Madruga explica que nos estudos do Cabotegravir, cerca de 2% dos voluntários desistiram porque sentiram dores no local de aplicação. Dessa forma, o PURPOSE2, que envolve o Truvada e o Lenacapavir, visa trazer mais opções ao mercado e às pessoas que desejam utilizar a medicação para se prevenir à exposição ao HIV. 

Estudo de fase 3, duplo-cego e randomizado

As pessoas que se voluntariarem e forem aprovadas para participarem do PURPOSE2 tomaram as duas medicações: o Truvada - medicação diária de PrEP que já é oferecido pelo SUS; e o Lenacapavir - a PrEP injetável semestralmente foco do estudo clínico, que está em sua terceira fase.

“Chamamos de estudo duplo cego porque nem os investigadores envolvidos na pesquisa, e nem os voluntários saberão qual medicação está sendo utilizada. Esse método visa garantir a imparcialidade do estudo para que nem os investigadores e nem os voluntários interfiram nos resultados, escolhendo uma medicação específica”, explica o infectologista que ainda informa que cada voluntário receberá a versão ativa de um medicamento e o placebo do outro.

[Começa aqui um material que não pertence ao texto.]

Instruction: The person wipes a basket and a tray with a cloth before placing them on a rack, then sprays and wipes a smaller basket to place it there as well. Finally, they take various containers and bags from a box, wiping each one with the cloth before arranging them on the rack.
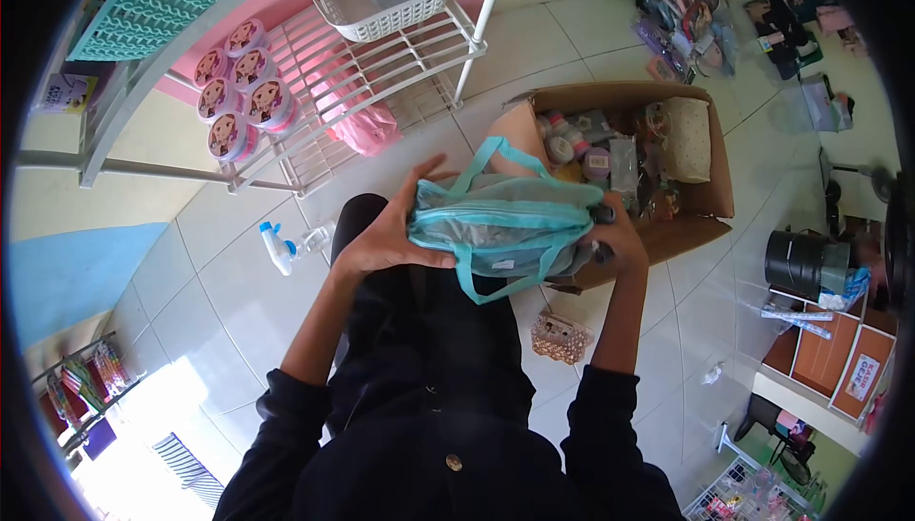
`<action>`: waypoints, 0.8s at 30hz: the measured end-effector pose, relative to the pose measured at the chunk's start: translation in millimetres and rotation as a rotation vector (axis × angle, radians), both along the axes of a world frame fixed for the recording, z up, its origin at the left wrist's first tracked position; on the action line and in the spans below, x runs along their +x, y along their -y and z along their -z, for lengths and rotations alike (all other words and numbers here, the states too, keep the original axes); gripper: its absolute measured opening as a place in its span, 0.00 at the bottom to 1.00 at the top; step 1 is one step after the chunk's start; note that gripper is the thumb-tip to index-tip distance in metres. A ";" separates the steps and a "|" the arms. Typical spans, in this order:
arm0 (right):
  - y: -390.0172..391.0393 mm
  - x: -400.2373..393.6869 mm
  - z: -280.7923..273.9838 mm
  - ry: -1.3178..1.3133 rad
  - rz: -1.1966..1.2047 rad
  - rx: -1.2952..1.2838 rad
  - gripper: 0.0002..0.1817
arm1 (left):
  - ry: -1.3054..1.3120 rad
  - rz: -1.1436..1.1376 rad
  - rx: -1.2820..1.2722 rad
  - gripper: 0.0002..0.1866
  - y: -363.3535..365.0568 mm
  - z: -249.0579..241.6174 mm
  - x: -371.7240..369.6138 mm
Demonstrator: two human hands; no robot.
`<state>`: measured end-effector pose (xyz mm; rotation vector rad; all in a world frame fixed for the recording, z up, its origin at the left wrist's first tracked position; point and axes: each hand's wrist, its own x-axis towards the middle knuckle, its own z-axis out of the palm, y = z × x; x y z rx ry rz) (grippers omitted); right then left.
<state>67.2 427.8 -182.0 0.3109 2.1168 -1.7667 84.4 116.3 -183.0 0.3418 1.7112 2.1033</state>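
Note:
A teal zip bag (500,221) with see-through greyish sides and two teal handles is held up over my lap. Its left end is gripped by my left hand (386,240), thumb on the near side and fingers behind. My right hand (621,235) closes round the right end, where small dark pieces (602,252) show by the fingers; what they are I cannot make out. Just beyond that hand stands an open cardboard box (634,92) holding jars, small packets and a pale dotted pouch (688,140). A beaded woven basket (560,338) sits on the floor below the bag.
A spray bottle (281,246) is on the tiles at my left. White wire racks (381,63) hold pink-lidded tubs (250,68), a white plastic basket (381,20) and a pink bag (362,125). Piled goods (686,25) and a black bin (793,264) stand to the right.

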 end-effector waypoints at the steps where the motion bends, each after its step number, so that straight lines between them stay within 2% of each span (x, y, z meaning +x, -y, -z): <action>1: -0.2 -7.7 0.5 0.034 -0.047 0.031 0.32 | 0.000 -0.003 -0.002 0.54 -1.1 3.2 1.8; 2: 3.2 -11.8 1.6 0.028 -0.052 0.026 0.32 | 0.032 -0.130 -0.049 0.46 -1.8 8.8 4.0; 3: 10.9 -17.2 2.8 -0.180 0.035 0.141 0.32 | 0.061 -0.261 -0.100 0.39 -2.1 12.5 6.3; 4: 23.4 -23.3 2.7 -0.385 0.119 0.250 0.33 | 0.184 -0.482 -0.043 0.29 -7.5 12.5 10.6; 5: 36.6 -13.7 -1.0 -0.447 0.170 0.349 0.33 | 0.231 -0.694 0.010 0.25 -13.8 15.7 12.2; 6: 55.0 4.9 -8.6 -0.511 0.223 0.443 0.32 | 0.309 -0.809 -0.055 0.23 -19.8 16.1 14.1; 7: 80.9 21.4 -9.5 -0.511 0.173 0.370 0.33 | 0.390 -0.921 -0.119 0.21 -26.7 17.5 17.2; 8: 108.0 37.5 -9.5 -0.504 0.126 0.302 0.34 | 0.286 -0.959 -0.234 0.21 -34.8 31.5 21.9; 10: 147.3 55.2 -8.2 -0.628 -0.141 0.608 0.37 | 0.167 -0.966 -0.400 0.20 -54.0 43.8 28.7; 11: 158.5 55.6 4.6 -0.625 -0.132 0.604 0.37 | 0.337 -0.883 -0.341 0.20 -63.1 29.5 29.0; 13: 173.1 51.3 44.7 -0.596 0.149 0.560 0.39 | 0.302 -0.832 -0.394 0.19 -73.2 38.3 28.8; 14: 173.0 45.3 56.0 -0.594 0.161 0.555 0.39 | 0.295 -0.824 -0.402 0.19 -72.0 42.3 26.5; 16: 165.9 33.2 71.3 -0.598 0.172 0.382 0.32 | 0.125 -0.680 -0.646 0.16 -69.9 49.9 24.1; 17: 161.4 28.1 82.9 -0.595 0.183 0.381 0.32 | 0.121 -0.671 -0.650 0.16 -65.6 54.4 21.0; 19: 157.0 14.4 97.8 -0.526 0.241 0.158 0.24 | 0.240 -0.704 -0.345 0.15 -45.4 67.0 12.3; 20: 156.3 7.7 98.4 -0.562 0.291 0.137 0.19 | 0.190 -0.863 -0.385 0.17 -32.2 83.5 8.3; 21: 157.0 0.1 101.4 -0.561 0.312 0.138 0.19 | 0.139 -1.017 -0.425 0.18 -17.0 98.6 4.9; 23: 158.3 -17.1 109.4 -0.639 0.341 0.060 0.18 | 0.022 -1.269 -0.712 0.25 14.1 107.9 -26.2; 24: 162.4 -26.0 118.1 -0.600 0.331 0.046 0.18 | 0.095 -1.281 -0.525 0.29 39.8 136.9 -47.5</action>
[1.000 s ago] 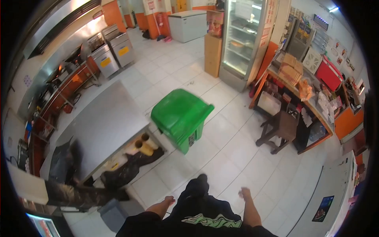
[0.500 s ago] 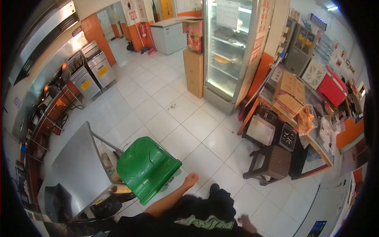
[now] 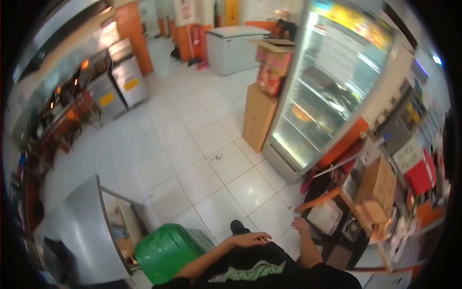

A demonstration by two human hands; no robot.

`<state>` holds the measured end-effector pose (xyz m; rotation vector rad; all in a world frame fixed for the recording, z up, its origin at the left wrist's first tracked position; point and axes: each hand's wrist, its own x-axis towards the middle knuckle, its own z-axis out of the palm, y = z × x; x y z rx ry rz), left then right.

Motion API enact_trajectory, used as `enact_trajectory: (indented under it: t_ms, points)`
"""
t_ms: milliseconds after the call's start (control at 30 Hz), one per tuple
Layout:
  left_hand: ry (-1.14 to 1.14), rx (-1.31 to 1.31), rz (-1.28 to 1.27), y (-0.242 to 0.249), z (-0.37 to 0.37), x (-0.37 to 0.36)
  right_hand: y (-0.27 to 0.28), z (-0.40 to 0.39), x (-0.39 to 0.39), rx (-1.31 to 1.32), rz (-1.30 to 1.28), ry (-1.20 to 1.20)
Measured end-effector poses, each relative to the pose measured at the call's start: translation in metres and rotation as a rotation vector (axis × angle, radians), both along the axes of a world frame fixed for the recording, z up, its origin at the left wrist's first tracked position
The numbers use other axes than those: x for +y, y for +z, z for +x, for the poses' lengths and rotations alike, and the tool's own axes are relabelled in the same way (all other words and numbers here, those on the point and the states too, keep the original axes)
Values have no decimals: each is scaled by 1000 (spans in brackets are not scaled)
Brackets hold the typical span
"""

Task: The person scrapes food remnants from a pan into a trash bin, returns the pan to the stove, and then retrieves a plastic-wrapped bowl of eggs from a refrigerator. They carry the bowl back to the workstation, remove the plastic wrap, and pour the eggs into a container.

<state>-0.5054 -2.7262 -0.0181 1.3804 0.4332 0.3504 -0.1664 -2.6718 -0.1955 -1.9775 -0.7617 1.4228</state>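
Note:
My left hand (image 3: 252,239) hangs in front of my dark shirt, fingers loosely stretched and nothing in them. Farther right, my right hand (image 3: 300,225) is held out over the floor, slightly blurred, its fingers apart and holding nothing. A green plastic bin (image 3: 168,255) stands beside my left forearm, apart from the hand. Nearest to my right hand is a pale shallow tray (image 3: 325,217) under the wooden-edged table (image 3: 325,198); the hand looks apart from both.
Ahead on the right stands a lit glass-door fridge (image 3: 288,164), with stacked cardboard boxes (image 3: 260,118) beside it. A steel table (image 3: 77,216) is on the left. Behind are a white chest freezer (image 3: 236,53) and a person (image 3: 287,30). White floor tiles (image 3: 192,168) run between.
I have stepped forward: the fridge and boxes look nearer, and the green bin and steel table have shifted lower in view. Both my hands have risen in view.

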Motion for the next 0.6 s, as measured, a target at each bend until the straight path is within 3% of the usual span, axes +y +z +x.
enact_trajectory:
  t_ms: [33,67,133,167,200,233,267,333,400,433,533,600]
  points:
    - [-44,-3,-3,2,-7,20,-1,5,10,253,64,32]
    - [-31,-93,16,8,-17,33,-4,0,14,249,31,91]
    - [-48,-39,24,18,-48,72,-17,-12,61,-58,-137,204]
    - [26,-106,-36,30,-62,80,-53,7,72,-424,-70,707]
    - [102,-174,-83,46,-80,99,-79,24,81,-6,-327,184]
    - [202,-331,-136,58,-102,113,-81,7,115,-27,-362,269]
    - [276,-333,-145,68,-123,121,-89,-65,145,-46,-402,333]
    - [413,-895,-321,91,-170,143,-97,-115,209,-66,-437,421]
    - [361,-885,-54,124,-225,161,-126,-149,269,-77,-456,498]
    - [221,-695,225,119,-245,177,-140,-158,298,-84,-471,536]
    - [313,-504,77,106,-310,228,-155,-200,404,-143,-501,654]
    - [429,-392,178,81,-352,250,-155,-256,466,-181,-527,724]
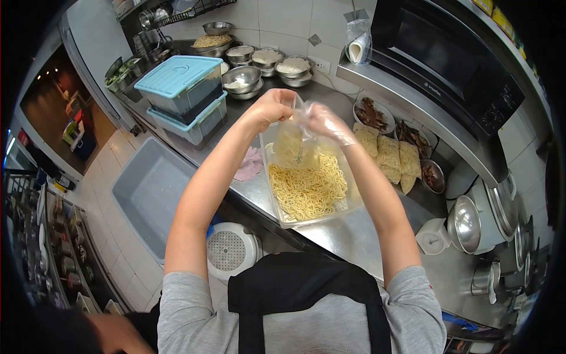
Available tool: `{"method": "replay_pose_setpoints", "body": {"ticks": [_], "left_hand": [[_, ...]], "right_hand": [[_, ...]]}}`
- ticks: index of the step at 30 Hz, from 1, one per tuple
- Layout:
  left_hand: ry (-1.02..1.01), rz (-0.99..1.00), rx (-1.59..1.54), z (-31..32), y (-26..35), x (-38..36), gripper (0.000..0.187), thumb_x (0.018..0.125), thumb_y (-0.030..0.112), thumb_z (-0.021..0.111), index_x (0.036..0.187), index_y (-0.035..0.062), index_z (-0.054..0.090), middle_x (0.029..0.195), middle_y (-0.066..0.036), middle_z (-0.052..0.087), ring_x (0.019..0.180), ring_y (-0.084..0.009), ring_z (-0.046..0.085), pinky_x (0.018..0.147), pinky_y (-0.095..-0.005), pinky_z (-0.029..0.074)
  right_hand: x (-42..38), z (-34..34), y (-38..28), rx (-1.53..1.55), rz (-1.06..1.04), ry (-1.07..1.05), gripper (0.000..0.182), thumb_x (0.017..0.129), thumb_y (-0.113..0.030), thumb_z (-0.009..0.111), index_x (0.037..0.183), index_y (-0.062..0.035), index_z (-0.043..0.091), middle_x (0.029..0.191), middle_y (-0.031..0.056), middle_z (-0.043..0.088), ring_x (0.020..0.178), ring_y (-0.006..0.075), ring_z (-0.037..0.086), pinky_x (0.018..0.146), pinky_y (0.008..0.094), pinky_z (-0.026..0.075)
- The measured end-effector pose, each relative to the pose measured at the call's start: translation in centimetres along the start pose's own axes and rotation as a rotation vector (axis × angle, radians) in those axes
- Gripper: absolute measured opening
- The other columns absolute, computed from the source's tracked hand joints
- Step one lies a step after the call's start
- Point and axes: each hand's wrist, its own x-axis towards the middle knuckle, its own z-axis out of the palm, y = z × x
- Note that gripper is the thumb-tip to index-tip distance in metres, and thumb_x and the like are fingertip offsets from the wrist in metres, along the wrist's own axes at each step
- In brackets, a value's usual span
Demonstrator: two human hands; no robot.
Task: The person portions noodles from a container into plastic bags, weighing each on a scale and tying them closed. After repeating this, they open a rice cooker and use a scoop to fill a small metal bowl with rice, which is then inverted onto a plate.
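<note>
A clear plastic bag (293, 147) with noodles in its lower part hangs over a clear tub (285, 223). My bare left hand (272, 108) pinches the bag's top edge on one side. On the other side, my right hand (328, 124), in a thin clear plastic glove, grips the gathered top of the bag; its fingers are slightly blurred. Loose yellow noodles (309, 190) lie in the tub, which stands on the steel counter. Beside the tub is a pink cloth (250, 165).
Filled noodle bags (388, 154) lie to the right, near bowls and a white scale (433, 237). Blue-lidded boxes (180, 76) stand left, with metal bowls (243, 78) behind. A grey bin (150, 186) and white stool (231, 251) are below. Another person's arm (115, 333) shows lower left.
</note>
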Motion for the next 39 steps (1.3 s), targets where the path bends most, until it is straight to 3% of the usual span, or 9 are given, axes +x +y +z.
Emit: {"method": "replay_pose_setpoints", "body": {"ticks": [2,10,12,19,24,27,30,37,39], "left_hand": [[0.027,-0.008,-0.002,0.1,-0.4,0.0,0.061,0.062,-0.009,0.055,0.122,-0.0046,0.046,0.099,-0.010,0.060,0.064,-0.0092,0.050,0.054,-0.0240,0.041],[-0.084,-0.013,0.130,0.9,1.2,-0.4,0.070,0.061,-0.009,0.048,0.129,-0.0064,0.036,0.133,-0.022,0.039,0.100,-0.0124,0.053,0.060,-0.0203,0.041],[-0.115,-0.011,0.140,0.9,1.6,-0.3,0.070,0.061,-0.009,0.048,0.129,-0.0063,0.036,0.135,-0.023,0.037,0.103,-0.0132,0.052,0.060,-0.0199,0.041],[-0.130,0.000,0.088,0.7,1.3,0.2,0.073,0.058,-0.012,0.046,0.130,-0.0079,0.033,0.135,-0.020,0.038,0.108,-0.0147,0.050,0.057,-0.0197,0.040],[-0.242,0.007,0.041,3.3,1.1,0.7,0.068,0.058,-0.011,0.047,0.125,-0.0046,0.043,0.113,-0.010,0.053,0.076,-0.0088,0.051,0.052,-0.0191,0.037],[-0.259,0.017,0.032,3.9,1.4,1.0,0.066,0.057,-0.009,0.048,0.123,-0.0024,0.046,0.107,-0.007,0.054,0.067,-0.0069,0.047,0.052,-0.0195,0.038],[-0.316,0.097,0.038,4.0,1.6,1.6,0.067,0.057,-0.010,0.047,0.123,-0.0034,0.045,0.114,-0.010,0.054,0.080,-0.0090,0.053,0.058,-0.0190,0.041],[-0.472,0.212,-0.009,6.8,3.7,1.3,0.074,0.052,-0.011,0.038,0.126,-0.0031,0.043,0.128,-0.013,0.045,0.129,-0.0259,0.032,0.055,-0.0175,0.039],[-0.569,0.233,0.120,8.8,3.4,1.6,0.074,0.052,-0.009,0.040,0.125,-0.0043,0.044,0.126,-0.013,0.048,0.077,-0.0084,0.056,0.047,-0.0168,0.035]], "right_hand": [[0.1,0.4,-4.2,-0.888,0.267,-0.158,0.018,0.077,-0.019,0.063,0.083,-0.0028,0.059,0.079,0.0061,0.061,0.072,0.0157,0.057,0.065,0.0325,0.047],[-5.8,-5.3,-3.4,0.238,0.395,0.043,0.081,0.060,-0.010,0.079,0.131,-0.0083,0.040,0.126,0.0112,0.048,0.112,0.0206,0.049,0.094,0.0324,0.041],[-7.7,-3.3,5.2,-0.195,0.258,0.000,0.091,0.056,0.005,0.075,0.135,-0.0077,0.033,0.131,0.0096,0.043,0.122,0.0195,0.039,0.097,0.0310,0.039],[-6.2,-3.8,4.7,0.148,0.323,0.280,0.018,0.074,-0.011,0.063,0.088,-0.0001,0.060,0.065,0.0045,0.063,0.063,0.0138,0.061,0.059,0.0244,0.049],[-1.7,-4.6,-3.9,0.467,0.047,0.254,0.013,0.078,-0.012,0.062,0.083,-0.0009,0.059,0.079,0.0069,0.062,0.071,0.0126,0.060,0.060,0.0252,0.049],[-1.6,-4.4,-4.3,0.215,0.121,0.171,0.009,0.078,-0.009,0.062,0.083,-0.0025,0.059,0.078,0.0056,0.062,0.074,0.0126,0.060,0.068,0.0267,0.050],[-3.9,-4.6,-4.0,-1.179,0.219,0.056,0.016,0.079,-0.016,0.056,0.083,-0.0023,0.062,0.082,0.0143,0.063,0.074,0.0279,0.062,0.069,0.0390,0.049],[-10.8,-6.6,-8.2,-1.280,0.119,0.167,0.010,0.072,-0.004,0.052,0.079,-0.0006,0.058,0.076,0.0207,0.060,0.077,0.0344,0.060,0.069,0.0431,0.047],[-12.2,-6.6,-9.7,-1.217,0.079,0.319,0.012,0.074,-0.009,0.050,0.081,-0.0016,0.057,0.078,0.0201,0.061,0.078,0.0347,0.060,0.069,0.0436,0.047]]}}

“Quem toma ativo do Truvada, irá tomar o placebo do Lenacapavir, e vice-versa, ou seja, quem toma ativo do Lenacapavir, irá tomar o placebo do Truvada. O placebo é uma substância que tem as mesmas características físicas da medicação original, mas não as mesmas substâncias. A característica ‘randomizado’ do estudo indica esta situação, que não serão os envolvidos na pesquisa que decidirão as medicações, mas sim um sistema automatizado de computação”, afirma.

A participação do voluntário no estudo

Foto: Divulgação
As bandeiras do orgulho trans e LGBTQIAP+.

O coordenador de Educação Comunitária da Casa da Pesquisa explica que todos os voluntários que se inscreverem no projeto passarão por uma triagem de avaliação, que envolve uma equipe multidisciplinar que vai avaliar se o indivíduo de fato se encaixa no público alvo da pesquisa.

“Após a inscrição, selecionamos os perfis que mais se encaixam e entramos em contato. Em uma primeira conversa, buscamos entender se a pessoa compreendeu a finalidade do estudo clínico. Depois ela é convidada a comparecer à Casa da Pesquisa para iniciarmos de fato a triagem oficial em um consultório médico, de forma sigilosa, com uma equipe multidisciplinar”, afirma Vinícius Francisco.

A primeira etapa consiste na consulta com um médico infectologista, que irá repassar todas as informações sobre o estudo. “Este profissional precisa garantir que a pessoa entendeu 100% das informações”, diz Francisco. Além do médico, o voluntário também passará por uma equipe de psicólogos e outra de aconselhamento.

A última etapa é a parte da educação comunitária, com uma equipe diversa composta por pessoas LGBTQIAP+ que busca dar apoio aos voluntários em suas necessidades e tirar mais dúvidas que possam surgir durante a participação no estudo clínico.

“Além de todas essas conversas, após a pessoa ser aprovada para participar do projeto, ela assina um termo de adesão ao estudo clínico e depois faz exames específicos para de fato começar a tomar a medicação. Os exames são teste rápido para HIV, exame de sífilis, hepatites, hemograma completo, entre outros”, afirma o coordenador.

Francisco explica ainda que após os resultados dos exames, e se forem favoráveis, o voluntário começa a tomar as medicações, e o estudo tem em média uma duração entre três e quatro anos. O coordenador reforça a importância da participação da comunidade queer nestes tipos de ensaios, que visam cuidar da saúde, em especial, LGBTQIAP+.

“Se hoje temos a PrEP é porque muitas pessoas da comunidade LGBT+ participaram de estudos clínicos como o PROPOSE2. Só conseguimos ter uma droga aprovada se houver a participação da sociedade e, neste caso, especialmente, das pessoas queer. É muito importante”, finaliza.